### Directions for this task
Copy all of the data below exactly as it is given.

(Records from a collection)
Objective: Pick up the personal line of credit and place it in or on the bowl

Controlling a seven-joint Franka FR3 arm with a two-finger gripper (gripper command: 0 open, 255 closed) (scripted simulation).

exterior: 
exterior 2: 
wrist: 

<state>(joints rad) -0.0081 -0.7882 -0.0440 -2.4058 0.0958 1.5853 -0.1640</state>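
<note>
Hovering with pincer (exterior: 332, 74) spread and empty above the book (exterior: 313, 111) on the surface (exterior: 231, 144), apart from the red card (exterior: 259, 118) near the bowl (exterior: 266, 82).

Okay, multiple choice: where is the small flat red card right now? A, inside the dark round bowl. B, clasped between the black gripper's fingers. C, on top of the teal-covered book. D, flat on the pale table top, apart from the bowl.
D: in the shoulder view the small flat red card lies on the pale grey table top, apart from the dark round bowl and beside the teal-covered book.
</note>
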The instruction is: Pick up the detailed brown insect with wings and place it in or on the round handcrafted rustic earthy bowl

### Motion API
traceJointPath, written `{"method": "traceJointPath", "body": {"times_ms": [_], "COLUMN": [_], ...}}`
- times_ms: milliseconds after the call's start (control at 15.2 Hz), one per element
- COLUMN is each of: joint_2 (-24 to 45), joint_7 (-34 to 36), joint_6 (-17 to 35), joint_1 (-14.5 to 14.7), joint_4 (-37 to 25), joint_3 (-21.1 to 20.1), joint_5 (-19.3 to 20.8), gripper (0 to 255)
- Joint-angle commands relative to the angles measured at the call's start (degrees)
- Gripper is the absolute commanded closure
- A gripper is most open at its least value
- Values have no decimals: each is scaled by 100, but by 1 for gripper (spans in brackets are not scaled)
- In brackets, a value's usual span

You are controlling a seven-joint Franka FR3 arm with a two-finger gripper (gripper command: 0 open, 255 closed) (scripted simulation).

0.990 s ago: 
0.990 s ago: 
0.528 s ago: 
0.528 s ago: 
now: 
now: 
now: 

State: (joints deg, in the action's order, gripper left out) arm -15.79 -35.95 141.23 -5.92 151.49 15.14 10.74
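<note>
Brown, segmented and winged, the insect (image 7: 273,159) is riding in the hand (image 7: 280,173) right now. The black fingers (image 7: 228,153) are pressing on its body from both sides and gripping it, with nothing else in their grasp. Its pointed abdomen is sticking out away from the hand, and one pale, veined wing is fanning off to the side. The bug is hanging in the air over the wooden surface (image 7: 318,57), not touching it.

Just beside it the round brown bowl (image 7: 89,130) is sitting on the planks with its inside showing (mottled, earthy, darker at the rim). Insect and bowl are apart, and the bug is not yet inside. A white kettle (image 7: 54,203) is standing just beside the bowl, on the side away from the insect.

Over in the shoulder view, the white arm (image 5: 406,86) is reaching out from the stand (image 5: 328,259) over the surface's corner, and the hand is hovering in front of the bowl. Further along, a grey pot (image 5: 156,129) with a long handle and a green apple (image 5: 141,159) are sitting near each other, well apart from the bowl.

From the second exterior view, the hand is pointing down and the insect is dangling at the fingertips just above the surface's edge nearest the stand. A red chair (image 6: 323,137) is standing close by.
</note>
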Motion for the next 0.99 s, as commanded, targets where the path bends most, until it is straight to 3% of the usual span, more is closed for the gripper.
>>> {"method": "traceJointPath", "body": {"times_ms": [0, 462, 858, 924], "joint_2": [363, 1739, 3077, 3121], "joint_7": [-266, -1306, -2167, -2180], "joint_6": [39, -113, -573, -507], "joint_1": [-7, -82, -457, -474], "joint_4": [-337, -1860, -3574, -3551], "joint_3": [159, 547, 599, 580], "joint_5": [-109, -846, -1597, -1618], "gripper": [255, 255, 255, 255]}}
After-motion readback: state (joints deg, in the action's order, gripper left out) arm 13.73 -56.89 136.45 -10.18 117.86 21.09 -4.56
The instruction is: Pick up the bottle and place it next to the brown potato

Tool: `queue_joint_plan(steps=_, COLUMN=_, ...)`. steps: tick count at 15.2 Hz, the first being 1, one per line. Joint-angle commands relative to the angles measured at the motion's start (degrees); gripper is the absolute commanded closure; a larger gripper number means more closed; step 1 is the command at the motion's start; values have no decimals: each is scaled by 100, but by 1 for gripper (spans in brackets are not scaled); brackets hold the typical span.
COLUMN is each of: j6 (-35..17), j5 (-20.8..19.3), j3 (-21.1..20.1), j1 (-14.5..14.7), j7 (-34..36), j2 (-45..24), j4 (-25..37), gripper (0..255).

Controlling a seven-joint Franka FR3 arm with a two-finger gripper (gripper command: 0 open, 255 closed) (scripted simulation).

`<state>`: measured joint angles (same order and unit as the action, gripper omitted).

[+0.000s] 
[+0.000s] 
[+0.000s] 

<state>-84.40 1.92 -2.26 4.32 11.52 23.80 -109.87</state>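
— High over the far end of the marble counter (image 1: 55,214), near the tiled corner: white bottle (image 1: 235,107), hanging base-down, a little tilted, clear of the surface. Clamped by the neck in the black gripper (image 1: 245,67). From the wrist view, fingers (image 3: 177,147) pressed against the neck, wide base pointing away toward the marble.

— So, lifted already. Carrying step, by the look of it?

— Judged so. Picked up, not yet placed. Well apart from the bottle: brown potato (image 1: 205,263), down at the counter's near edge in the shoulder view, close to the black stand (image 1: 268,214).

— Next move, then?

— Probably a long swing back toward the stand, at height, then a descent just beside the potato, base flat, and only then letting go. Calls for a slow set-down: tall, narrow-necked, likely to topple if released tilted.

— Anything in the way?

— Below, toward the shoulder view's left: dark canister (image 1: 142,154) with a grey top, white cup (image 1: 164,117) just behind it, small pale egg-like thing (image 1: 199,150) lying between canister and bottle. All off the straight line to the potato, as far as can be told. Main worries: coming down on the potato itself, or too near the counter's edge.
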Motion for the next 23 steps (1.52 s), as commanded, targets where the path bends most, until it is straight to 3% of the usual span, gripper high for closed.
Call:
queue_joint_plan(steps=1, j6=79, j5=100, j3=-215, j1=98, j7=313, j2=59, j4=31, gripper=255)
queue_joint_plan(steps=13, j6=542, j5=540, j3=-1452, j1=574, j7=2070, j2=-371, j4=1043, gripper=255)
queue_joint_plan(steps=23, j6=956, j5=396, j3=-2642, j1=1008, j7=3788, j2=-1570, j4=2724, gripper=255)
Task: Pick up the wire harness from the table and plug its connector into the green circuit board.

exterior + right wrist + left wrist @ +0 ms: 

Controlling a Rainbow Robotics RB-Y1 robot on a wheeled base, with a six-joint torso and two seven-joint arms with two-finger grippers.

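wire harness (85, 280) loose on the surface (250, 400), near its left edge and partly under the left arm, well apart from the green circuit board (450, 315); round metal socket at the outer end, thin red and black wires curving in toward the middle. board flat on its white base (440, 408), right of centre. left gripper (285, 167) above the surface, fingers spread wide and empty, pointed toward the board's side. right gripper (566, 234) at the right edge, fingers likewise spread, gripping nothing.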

### Task response
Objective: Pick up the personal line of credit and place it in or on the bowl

Controlling a seven-joint Franka FR3 arm with a two-finger gripper (gripper command: 0 open, 255 closed) (scripted simulation).

exterior: 
exterior 2: 
wrist: 

<state>(joints rad) -0.0081 -0.7882 -0.0440 -2.4058 0.0958 1.5853 -0.1640</state>
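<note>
Hovering with pincer (exterior: 332, 74) spread and empty above the book (exterior: 313, 111) on the surface (exterior: 231, 144), apart from the red card (exterior: 259, 118) near the bowl (exterior: 266, 82).

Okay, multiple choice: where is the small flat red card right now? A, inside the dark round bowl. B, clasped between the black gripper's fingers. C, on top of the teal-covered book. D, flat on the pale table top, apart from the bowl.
D: in the shoulder view the small flat red card lies on the pale grey table top, apart from the dark round bowl and beside the teal-covered book.
</note>
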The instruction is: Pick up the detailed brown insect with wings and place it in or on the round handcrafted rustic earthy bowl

### Motion API
traceJointPath, written `{"method": "traceJointPath", "body": {"times_ms": [_], "COLUMN": [_], ...}}`
- times_ms: milliseconds after the call's start (control at 15.2 Hz), one per element
- COLUMN is each of: joint_2 (-24 to 45), joint_7 (-34 to 36), joint_6 (-17 to 35), joint_1 (-14.5 to 14.7), joint_4 (-37 to 25), joint_3 (-21.1 to 20.1), joint_5 (-19.3 to 20.8), gripper (0 to 255)
- Joint-angle commands relative to the angles measured at the call's start (degrees)
- Gripper is the absolute commanded closure
- A gripper is most open at its least value
- Values have no decimals: each is scaled by 100, but by 1 for gripper (spans in brackets are not scaled)
- In brackets, a value's usual span

You are controlling a seven-joint Franka FR3 arm with a two-finger gripper (gripper command: 0 open, 255 closed) (scripted simulation).

0.990 s ago: 
0.990 s ago: 
0.528 s ago: 
0.528 s ago: 
now: 
now: 
now: 

State: (joints deg, in the action's order, gripper left out) arm -15.79 -35.95 141.23 -5.92 151.49 15.14 10.74
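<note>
Brown, segmented and winged, the insect (image 7: 273,159) is riding in the hand (image 7: 280,173) right now. The black fingers (image 7: 228,153) are pressing on its body from both sides and gripping it, with nothing else in their grasp. Its pointed abdomen is sticking out away from the hand, and one pale, veined wing is fanning off to the side. The bug is hanging in the air over the wooden surface (image 7: 318,57), not touching it.

Just beside it the round brown bowl (image 7: 89,130) is sitting on the planks with its inside showing (mottled, earthy, darker at the rim). Insect and bowl are apart, and the bug is not yet inside. A white kettle (image 7: 54,203) is standing just beside the bowl, on the side away from the insect.

Over in the shoulder view, the white arm (image 5: 406,86) is reaching out from the stand (image 5: 328,259) over the surface's corner, and the hand is hovering in front of the bowl. Further along, a grey pot (image 5: 156,129) with a long handle and a green apple (image 5: 141,159) are sitting near each other, well apart from the bowl.

From the second exterior view, the hand is pointing down and the insect is dangling at the fingertips just above the surface's edge nearest the stand. A red chair (image 6: 323,137) is standing close by.
</note>
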Motion for the next 0.99 s, as commanded, targets where the path bends most, until it is straight to 3% of the usual span, more is closed for the gripper.
>>> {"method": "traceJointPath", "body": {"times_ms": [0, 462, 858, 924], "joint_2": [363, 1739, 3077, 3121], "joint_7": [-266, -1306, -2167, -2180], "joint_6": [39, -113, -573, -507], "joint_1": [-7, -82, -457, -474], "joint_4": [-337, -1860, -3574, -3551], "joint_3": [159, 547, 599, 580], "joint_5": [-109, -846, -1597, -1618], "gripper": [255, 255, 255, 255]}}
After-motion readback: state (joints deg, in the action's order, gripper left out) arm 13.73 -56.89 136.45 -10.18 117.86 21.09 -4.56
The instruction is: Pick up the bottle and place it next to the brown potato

Tool: `queue_joint_plan(steps=_, COLUMN=_, ...)`. steps: tick count at 15.2 Hz, the first being 1, one per line. Joint-angle commands relative to the angles measured at the motion's start (degrees); gripper is the absolute commanded closure; a larger gripper number means more closed; step 1 is the command at the motion's start; values have no decimals: each is scaled by 100, but by 1 for gripper (spans in brackets are not scaled); brackets hold the typical span.
COLUMN is each of: j6 (-35..17), j5 (-20.8..19.3), j3 (-21.1..20.1), j1 (-14.5..14.7), j7 (-34..36), j2 (-45..24), j4 (-25..37), gripper (0..255).

Controlling a seven-joint Franka FR3 arm with a two-finger gripper (gripper command: 0 open, 255 closed) (scripted simulation).

`<state>`: measured joint angles (same order and unit as the action, gripper omitted).

[+0.000s] 
[+0.000s] 
[+0.000s] 

<state>-84.40 1.92 -2.26 4.32 11.52 23.80 -109.87</state>
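— High over the far end of the marble counter (image 1: 55,214), near the tiled corner: white bottle (image 1: 235,107), hanging base-down, a little tilted, clear of the surface. Clamped by the neck in the black gripper (image 1: 245,67). From the wrist view, fingers (image 3: 177,147) pressed against the neck, wide base pointing away toward the marble.

— So, lifted already. Carrying step, by the look of it?

— Judged so. Picked up, not yet placed. Well apart from the bottle: brown potato (image 1: 205,263), down at the counter's near edge in the shoulder view, close to the black stand (image 1: 268,214).

— Next move, then?

— Probably a long swing back toward the stand, at height, then a descent just beside the potato, base flat, and only then letting go. Calls for a slow set-down: tall, narrow-necked, likely to topple if released tilted.

— Anything in the way?

— Below, toward the shoulder view's left: dark canister (image 1: 142,154) with a grey top, white cup (image 1: 164,117) just behind it, small pale egg-like thing (image 1: 199,150) lying between canister and bottle. All off the straight line to the potato, as far as can be told. Main worries: coming down on the potato itself, or too near the counter's edge.
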Motion for the next 23 steps (1.52 s), as commanded, targets where the path bends most, until it is straight to 3% of the usual span, gripper high for closed.
Call:
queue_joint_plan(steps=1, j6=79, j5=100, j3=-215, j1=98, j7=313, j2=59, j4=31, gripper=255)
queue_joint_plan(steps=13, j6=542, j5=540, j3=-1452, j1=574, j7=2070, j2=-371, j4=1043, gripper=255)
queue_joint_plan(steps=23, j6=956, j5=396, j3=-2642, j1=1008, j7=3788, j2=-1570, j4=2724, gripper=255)
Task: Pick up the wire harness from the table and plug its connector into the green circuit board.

exterior + right wrist + left wrist @ +0 ms: 

Controlling a Rainbow Robotics RB-Y1 robot on a wheeled base, with a six-joint torso and two seven-joint arms with two-finger grippers.

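wire harness (85, 280) loose on the surface (250, 400), near its left edge and partly under the left arm, well apart from the green circuit board (450, 315); round metal socket at the outer end, thin red and black wires curving in toward the middle. board flat on its white base (440, 408), right of centre. left gripper (285, 167) above the surface, fingers spread wide and empty, pointed toward the board's side. right gripper (566, 234) at the right edge, fingers likewise spread, gripping nothing.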

No additional output is required for this exercise.